Please set down the entire listing exactly.

----

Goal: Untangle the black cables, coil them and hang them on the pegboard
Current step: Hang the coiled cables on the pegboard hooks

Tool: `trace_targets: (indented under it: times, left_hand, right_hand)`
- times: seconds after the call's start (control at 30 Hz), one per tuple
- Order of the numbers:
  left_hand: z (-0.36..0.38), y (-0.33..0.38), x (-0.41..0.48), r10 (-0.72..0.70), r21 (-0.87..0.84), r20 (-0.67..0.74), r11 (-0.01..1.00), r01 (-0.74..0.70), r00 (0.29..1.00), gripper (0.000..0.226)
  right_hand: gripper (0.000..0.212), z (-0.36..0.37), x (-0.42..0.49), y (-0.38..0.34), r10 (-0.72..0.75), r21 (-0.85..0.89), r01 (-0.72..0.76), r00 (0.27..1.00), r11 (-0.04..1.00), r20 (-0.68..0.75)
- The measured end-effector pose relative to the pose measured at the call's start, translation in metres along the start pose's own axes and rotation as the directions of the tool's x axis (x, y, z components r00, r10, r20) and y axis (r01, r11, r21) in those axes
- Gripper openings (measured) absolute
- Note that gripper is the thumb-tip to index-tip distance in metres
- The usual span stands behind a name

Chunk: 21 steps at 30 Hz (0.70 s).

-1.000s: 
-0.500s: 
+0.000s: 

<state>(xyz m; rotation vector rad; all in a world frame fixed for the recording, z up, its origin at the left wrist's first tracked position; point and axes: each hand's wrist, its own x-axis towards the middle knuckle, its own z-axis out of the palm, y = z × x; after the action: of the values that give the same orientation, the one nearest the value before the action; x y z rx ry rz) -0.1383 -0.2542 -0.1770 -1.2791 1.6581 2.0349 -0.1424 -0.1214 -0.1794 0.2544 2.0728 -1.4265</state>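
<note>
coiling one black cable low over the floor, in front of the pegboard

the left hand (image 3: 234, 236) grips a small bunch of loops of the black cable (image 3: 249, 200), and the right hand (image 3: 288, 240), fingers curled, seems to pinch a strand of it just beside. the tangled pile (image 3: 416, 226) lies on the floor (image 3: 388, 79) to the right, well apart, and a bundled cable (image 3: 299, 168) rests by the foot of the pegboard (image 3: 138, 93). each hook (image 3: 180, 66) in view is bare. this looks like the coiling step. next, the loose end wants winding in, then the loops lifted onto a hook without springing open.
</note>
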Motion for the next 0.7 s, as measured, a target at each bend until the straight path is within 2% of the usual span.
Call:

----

[Expected output]
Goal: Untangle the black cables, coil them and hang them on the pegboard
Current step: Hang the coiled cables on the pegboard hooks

Tool: `trace_targets: (indented under it: times, left_hand, right_hand)`
- times: seconds after the call's start (control at 30 Hz), one per tuple
- Order of the numbers:
  left_hand: z (-0.36..0.38), y (-0.33..0.38), x (-0.41..0.48), r10 (-0.72..0.70), r21 (-0.87..0.84), r20 (-0.67..0.74), r11 (-0.01..1.00), r01 (-0.74..0.70), r00 (0.29..1.00), gripper (0.000..0.226)
  right_hand: gripper (0.000..0.212), z (-0.36..0.37), x (-0.42..0.49), y (-0.38..0.34), r10 (-0.72..0.75), r21 (-0.85..0.89), r01 (-0.72..0.76), r00 (0.27..1.00), r11 (-0.04..1.00), r20 (-0.68..0.75)
- The measured end-effector pose relative to the pose measured at the call's start, translation in metres along the start pose's own axes and rotation as the directions of the tool's x axis (x, y, z components r00, r10, r20) and y axis (r01, r11, r21) in those axes
- Gripper openings (measured) absolute
- Note that gripper is the thumb-tip to index-tip distance in metres
- The usual span stands behind a name

Chunk: 21 steps at 30 Hz (0.70 s).

-1.000s: 
-0.500s: 
+0.000s: 

<state>(xyz m; rotation vector rad; all in a world frame fixed for the recording, z up, its origin at the left wrist's first tracked position; point and axes: each hand's wrist, its own x-axis towards the middle knuckle, its own z-axis out of the palm, y = z × x; after the action: of the values that give the same orientation, the one nearest the value before the action; x y z rx ry rz) -0.1383 -0.2542 -0.1770 -1.2791 1.6581 2.0349 -0.1424 -0.1214 -0.1794 0.2544 2.0728 -1.4265</state>
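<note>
coiling one black cable low over the floor, in front of the pegboard

the left hand (image 3: 234, 236) grips a small bunch of loops of the black cable (image 3: 249, 200), and the right hand (image 3: 288, 240), fingers curled, seems to pinch a strand of it just beside. the tangled pile (image 3: 416, 226) lies on the floor (image 3: 388, 79) to the right, well apart, and a bundled cable (image 3: 299, 168) rests by the foot of the pegboard (image 3: 138, 93). each hook (image 3: 180, 66) in view is bare. this looks like the coiling step. next, the loose end wants winding in, then the loops lifted onto a hook without springing open.
</note>
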Motion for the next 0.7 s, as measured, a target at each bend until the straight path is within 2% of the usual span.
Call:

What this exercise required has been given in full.